Version 1.4.1 and 1.4.2#

Changes:

  • Agent-managed compute zones and node groups [2280, 2281]: Compute zones and node groups are now owned and managed by the Fleet Intelligence agent rather than created manually via the UI or API. The following operations have been removed: creating and renaming compute zones, creating and updating node groups, and assigning nodes to node groups. These relationships are now established automatically by the agent.

Fixed Bugs:

  • XID burst window showing identical start and end times [2262]: Fixed the XID burst analysis window displaying the same timestamp for both start and end time when multiple XID events occurred within the burst.

Version 1.4#

New Features:

  • Node health history [1447, 1863]: A new health history panel in the Machine Details sidebar shows a timeline of node health status changes over time. Operators can expand individual status entries to view component-level health detail and quickly identify nodes with recurring issues.

  • XID burst analysis in alert timeline [1238, 2231]: XID burst analyzer results are now surfaced directly in alert timelines for XID component alerts.
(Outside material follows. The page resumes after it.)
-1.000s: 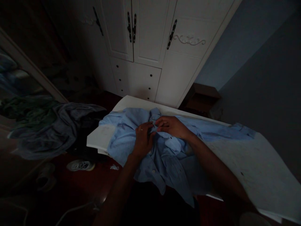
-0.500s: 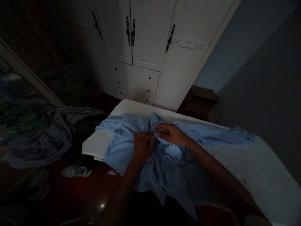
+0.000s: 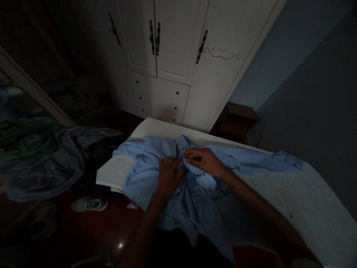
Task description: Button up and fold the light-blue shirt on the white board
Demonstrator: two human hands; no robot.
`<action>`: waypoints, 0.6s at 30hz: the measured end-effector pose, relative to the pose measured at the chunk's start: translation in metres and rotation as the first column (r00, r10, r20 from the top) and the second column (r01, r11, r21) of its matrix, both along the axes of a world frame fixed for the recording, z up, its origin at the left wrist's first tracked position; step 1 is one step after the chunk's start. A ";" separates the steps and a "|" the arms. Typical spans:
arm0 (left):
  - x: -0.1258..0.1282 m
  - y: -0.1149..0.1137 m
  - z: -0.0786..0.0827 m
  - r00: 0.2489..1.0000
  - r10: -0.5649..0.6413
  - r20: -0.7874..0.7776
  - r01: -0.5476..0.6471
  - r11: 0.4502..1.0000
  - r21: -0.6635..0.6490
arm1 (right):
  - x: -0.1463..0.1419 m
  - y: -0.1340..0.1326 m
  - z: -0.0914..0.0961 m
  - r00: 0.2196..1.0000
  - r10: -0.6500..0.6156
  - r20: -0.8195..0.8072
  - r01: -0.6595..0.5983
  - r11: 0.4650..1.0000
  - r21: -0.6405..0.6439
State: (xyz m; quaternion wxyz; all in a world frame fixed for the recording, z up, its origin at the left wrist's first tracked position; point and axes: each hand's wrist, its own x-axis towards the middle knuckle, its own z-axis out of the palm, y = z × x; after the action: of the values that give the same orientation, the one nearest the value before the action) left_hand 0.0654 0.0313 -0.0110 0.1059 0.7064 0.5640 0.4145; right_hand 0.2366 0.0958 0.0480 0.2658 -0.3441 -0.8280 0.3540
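Note:
A light blue button-up shirt (image 3: 145, 175) lies spread over a white table (image 3: 306, 201), its collar toward the wardrobe and its lower part hanging off the near edge. My left hand (image 3: 169, 176), with a ring on one finger, pinches the shirt front just below the collar. My right hand (image 3: 205, 162) pinches the facing edge of the placket right beside it. Both hands meet at the same spot, fingertips almost touching. One sleeve stretches out to the right across the table.
A white wardrobe (image 3: 178, 56) with dark handles and small drawers stands behind the table. A heap of grey and green clothes (image 3: 47, 156) lies at the left. Shoes (image 3: 89, 204) sit on the dark red floor. A brown box (image 3: 237, 119) stands by the blue wall.
The view has shifted slightly, so table and shirt sit a little lower in the picture. Both hands stay pinched at the shirt front near the collar, with only small finger movements.

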 end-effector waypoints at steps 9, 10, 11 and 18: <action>-0.001 0.004 -0.006 0.989 0.009 0.146 -0.001 0.998 -0.057 | 0.001 0.006 -0.004 0.982 0.183 0.042 -0.188 0.962 0.198; -0.001 0.004 -0.007 0.986 0.008 0.167 0.001 0.998 -0.057 | 0.001 0.006 -0.005 0.980 0.193 0.042 -0.197 0.955 0.222; -0.001 0.005 -0.008 0.982 0.008 0.191 0.003 0.999 -0.054 | 0.001 0.006 -0.006 0.979 0.198 0.044 -0.202 0.947 0.249; -0.001 0.008 -0.009 0.934 -0.015 0.356 0.042 0.997 -0.068 | 0.002 0.005 -0.008 0.981 0.171 0.097 -0.195 0.901 0.388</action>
State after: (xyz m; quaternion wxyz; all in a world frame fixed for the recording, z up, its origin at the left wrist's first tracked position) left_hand 0.0643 0.0396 -0.0199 0.2383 0.6237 0.5404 0.5121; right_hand 0.2391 0.1009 0.0400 0.2703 -0.2146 -0.9186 0.1925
Each detected burst shows the burst category (e.g., “Off the Bus”, “DRAM(HBM)”), job-disruption status, burst time window, per-XID breakdown with mnemonic and severity, and recommended actions. Burst analysis events are visible to cloud provider (NCP) users. A per-customer allowlist controls which customers receive alert enrichment.
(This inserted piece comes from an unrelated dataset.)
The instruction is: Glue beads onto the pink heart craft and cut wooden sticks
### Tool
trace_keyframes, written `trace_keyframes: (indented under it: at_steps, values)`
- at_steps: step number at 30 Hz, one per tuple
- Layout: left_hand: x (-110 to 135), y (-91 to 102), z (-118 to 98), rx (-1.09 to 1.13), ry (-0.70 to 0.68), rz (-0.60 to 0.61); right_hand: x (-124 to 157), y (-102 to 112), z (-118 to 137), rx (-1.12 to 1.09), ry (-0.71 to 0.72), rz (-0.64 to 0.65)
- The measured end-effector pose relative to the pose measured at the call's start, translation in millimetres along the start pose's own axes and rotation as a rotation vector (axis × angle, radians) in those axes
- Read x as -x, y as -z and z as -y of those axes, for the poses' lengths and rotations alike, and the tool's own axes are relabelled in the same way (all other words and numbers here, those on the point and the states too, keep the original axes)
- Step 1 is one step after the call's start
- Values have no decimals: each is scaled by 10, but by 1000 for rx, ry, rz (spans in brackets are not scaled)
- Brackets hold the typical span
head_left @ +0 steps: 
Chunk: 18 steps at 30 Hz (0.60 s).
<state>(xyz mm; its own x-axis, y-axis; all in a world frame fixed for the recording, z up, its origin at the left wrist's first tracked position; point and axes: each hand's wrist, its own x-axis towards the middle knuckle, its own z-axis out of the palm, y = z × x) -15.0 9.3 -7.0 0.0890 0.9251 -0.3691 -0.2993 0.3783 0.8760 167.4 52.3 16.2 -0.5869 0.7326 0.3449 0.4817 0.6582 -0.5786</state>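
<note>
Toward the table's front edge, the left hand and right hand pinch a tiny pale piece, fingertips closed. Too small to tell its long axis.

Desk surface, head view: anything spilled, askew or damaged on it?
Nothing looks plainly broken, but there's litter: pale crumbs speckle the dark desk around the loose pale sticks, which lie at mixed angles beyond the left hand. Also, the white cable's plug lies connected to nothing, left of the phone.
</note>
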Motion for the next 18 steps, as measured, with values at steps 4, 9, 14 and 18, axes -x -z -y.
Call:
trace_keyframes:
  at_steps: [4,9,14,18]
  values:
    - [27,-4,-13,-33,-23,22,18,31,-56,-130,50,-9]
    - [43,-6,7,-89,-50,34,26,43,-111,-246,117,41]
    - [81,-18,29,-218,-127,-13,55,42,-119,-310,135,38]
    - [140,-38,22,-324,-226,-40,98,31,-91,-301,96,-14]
  • Ampere and Ada Lovelace GPU support [2098]: Fleet Intelligence now supports NVIDIA Ampere and Ada Lovelace data center GPUs. Supported additions include A100 (40GB and 80GB, PCIe and SXM4) and Ada Lovelace (L40, L40S), which were previously rejected as unqualified.

  • Updated telemetry chart labels [1747]: Telemetry chart tooltips now display all relevant label key-value pairs in a Grafana-compatible format. Chart legends support scrolling and allow focusing on individual series.
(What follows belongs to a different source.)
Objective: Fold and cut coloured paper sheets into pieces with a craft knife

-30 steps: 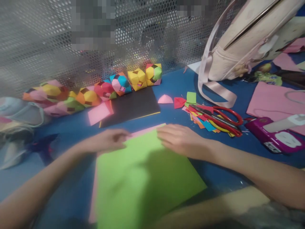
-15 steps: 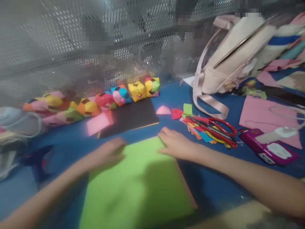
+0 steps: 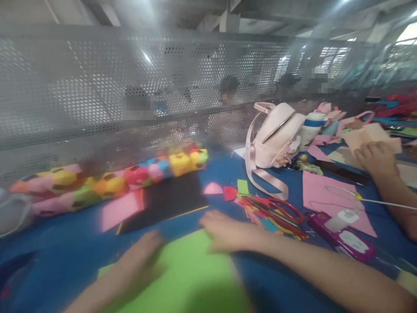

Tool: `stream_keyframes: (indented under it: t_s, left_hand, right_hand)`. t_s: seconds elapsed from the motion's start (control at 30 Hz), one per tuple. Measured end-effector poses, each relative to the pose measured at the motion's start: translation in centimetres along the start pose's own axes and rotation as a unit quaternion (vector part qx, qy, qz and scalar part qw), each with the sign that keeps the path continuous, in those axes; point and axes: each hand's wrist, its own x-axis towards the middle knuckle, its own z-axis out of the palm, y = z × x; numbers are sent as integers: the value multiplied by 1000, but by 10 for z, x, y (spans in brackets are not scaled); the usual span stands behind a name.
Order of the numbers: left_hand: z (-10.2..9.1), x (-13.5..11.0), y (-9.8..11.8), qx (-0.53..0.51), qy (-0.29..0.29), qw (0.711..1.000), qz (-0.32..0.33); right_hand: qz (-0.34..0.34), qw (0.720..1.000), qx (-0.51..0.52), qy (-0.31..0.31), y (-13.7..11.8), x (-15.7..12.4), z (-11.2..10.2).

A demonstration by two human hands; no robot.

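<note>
A green sheet of paper (image 3: 192,265) lies on the blue bench (image 3: 65,248) directly in front of the person, its lower part cut off by the bottom edge of the view. The left hand (image 3: 148,250) is at its upper left, so smeared by motion that I cannot tell whether its fingers are apart, together or clamped on the paper. A bit of green shows beyond the left forearm (whether it belongs to the same sheet is hidden by the arm). The right hand (image 3: 220,230) is over the upper right corner and covers it; its fingers point toward the far side and blur together, and I cannot tell whether they grip the edge. A paler line runs down the sheet's right side, too soft to say if another layer lies beneath.

Beyond the hands, a black sheet (image 3: 172,200) lies partly under a pink piece of paper (image 3: 119,211), with a blurred row of folded paper shapes (image 3: 107,184) behind. Red-handled scissors (image 3: 289,208) rest on paper scraps, hiding many of them. At lower left, a dark object (image 3: 16,269) is cut by the frame and unreadable. At right, another person's hand (image 3: 374,158) touches a pale sheet (image 3: 368,134); that forearm runs out of view.
</note>
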Motion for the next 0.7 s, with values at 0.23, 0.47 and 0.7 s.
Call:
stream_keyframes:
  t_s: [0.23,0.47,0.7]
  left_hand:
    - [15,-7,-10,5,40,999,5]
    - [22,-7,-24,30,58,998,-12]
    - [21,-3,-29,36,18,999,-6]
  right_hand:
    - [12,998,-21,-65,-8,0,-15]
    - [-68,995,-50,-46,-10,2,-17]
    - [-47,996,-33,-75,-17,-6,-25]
  • Integrity Check UI updates [2080]: The Integrity Check section of the UI has been updated with a new layout and interaction model.

  • Webhook referenceId uses ncaId [2081]: Webhook alert notifications now use ncaId as the referenceId field for consistent customer identification across integrations.

  • Agent liveness via dedicated metric [1951]: Agent liveness detection now uses the dedicated fleetint_agent_up metric emitted by the agent at each export interval, enabling more reliable liveness signaling independent of node metadata updates. Older agents automatically fall back to the previous detection method.

Fixed Bugs:

  • GPU states not shown for newer agent [2286]: Fixed a regression where the gpu_states chart showed no data in the node detail panel for nodes enrolled with newer agent versions.

  • Agent enrollment with partial NVML GPU visibility [2033]: Fixed a bug where the agent failed to export initial machine info when one GPU on a multi-GPU node was not visible to NVML. The agent now exports data for all visible GPUs rather than aborting the entire export.

  • Power Violation Time Y-axis formatting [2029]: Fixed Y-axis labels in the Power Violation Time telemetry chart displaying fractional minute values (e.g., “8.33 min”) instead of clean integer labels.

  • Inconsistent decimal places in GPU Power telemetry [2027]: Fixed inconsistent decimal display in GPU Power Usage and GPU Power Utilization telemetry panels.

  • GPU Memory Utilization tooltip label [2026]: Fixed the telemetry chart tooltip showing “GPU Memory Copy Utilization” instead of “GPU Memory Utilization” for the GPU Utilization (DCGM) component.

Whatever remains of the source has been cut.